Eine Zunahme von 2.428 Einwohnern. Das ist schön für Bamberg, aber schlecht für den Personenkreis, der unter der Verknappung des Wohnungsmarktes leiden muss. Knapper Wohnraum bedeutet steigende Mieten und davon sind insbesondere auch Familien mit Kindern betroffen.
In der Stadt Bamberg gelten zwar ab 1. Januar 2016 die Regelungen zur Kündigungs-beschränkung nach Wohnungsumwandlung und die sogenannte Mietpreisbremse, dennoch bleibt die Wohnungsmarktsituation weiterhin unakzeptabel.
Um Abhilfe zu schaffen hat die Stadt Bamberg inzwischen auf dem Konversionsgelände die ehemalige Pines-Housing-Area erworben. Dort können sich nun einige Bamberger über günstigen Wohnraum freuen. Anbetracht der aktuellen Entwicklungen auf dem Konversionsgelände, wie die geplante Ansiedlung der Bundespolizei und die Unterkunft für Flüchtlinge, geht der Familienbeirat davon aus, dass auch in Zukunft für Bamberger Familien nicht genügend angemessener und bezahlbarer Wohnen zur Verfügung stehen wird. Eine Entspannung des Wohnungsmarktes ist auf lange Sicht nicht zu erwarten. Die unumstrittene Wohnungsnachfrage wird auch durch unsere Verbandsmitglieder bestätigt, bei denen ständig Anfragen über bezahlbare Wohnungen eingehen.

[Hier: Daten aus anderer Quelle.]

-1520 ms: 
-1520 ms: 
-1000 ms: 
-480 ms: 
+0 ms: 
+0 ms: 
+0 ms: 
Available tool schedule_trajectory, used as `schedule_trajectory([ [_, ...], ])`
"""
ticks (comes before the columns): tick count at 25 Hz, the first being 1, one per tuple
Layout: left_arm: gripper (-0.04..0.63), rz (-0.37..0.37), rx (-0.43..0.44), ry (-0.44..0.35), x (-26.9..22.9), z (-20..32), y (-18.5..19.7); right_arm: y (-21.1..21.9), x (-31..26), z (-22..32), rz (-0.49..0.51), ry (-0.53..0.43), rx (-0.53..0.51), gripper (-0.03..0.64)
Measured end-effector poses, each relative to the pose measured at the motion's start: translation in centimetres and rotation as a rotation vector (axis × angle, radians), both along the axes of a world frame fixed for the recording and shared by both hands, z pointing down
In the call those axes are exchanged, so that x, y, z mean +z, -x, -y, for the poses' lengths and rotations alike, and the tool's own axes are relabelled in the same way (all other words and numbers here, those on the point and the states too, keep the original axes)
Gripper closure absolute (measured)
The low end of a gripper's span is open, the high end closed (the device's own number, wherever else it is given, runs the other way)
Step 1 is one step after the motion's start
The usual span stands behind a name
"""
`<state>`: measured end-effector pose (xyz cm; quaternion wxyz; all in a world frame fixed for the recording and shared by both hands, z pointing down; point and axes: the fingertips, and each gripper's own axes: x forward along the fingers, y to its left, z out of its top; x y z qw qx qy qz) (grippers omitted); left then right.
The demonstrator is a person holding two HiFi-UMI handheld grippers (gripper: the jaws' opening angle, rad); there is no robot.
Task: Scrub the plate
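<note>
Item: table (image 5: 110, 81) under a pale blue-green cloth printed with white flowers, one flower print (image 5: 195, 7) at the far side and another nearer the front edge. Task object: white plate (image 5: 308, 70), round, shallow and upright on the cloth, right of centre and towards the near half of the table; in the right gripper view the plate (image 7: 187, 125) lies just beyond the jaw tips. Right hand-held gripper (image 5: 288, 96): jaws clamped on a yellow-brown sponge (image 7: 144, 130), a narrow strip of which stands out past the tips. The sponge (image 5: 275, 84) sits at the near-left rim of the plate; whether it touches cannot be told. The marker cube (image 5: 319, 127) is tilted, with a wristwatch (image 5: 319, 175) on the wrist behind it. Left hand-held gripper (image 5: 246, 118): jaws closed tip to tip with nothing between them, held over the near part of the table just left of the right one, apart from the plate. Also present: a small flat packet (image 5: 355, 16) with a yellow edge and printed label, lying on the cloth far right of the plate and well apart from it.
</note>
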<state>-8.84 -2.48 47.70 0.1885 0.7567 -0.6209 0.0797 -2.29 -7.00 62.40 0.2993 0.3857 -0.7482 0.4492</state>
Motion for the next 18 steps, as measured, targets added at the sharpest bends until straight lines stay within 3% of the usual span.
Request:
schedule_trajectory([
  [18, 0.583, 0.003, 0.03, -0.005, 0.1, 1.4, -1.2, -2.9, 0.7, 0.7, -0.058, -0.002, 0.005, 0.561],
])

Natürlich werden auch neue Wohnungen in der Stadt gebaut, aber diese sind für Familien oft nicht erschwinglich oder auch viel zu klein. Deshalb sieht der Familienbeirat dringenden Handlungsbedarf.
Der Familienbeirat appelliert deshalb an die Stadt Bamberg, alle Fördermöglichkeiten zur Errichtung von Sozialwohnungen auszuschöpfen und dringend in günstigen Wohnraum zu investieren.
Die Investition in bezahlbaren Wohnraum ist eine Investition in die Zukunft von Familien.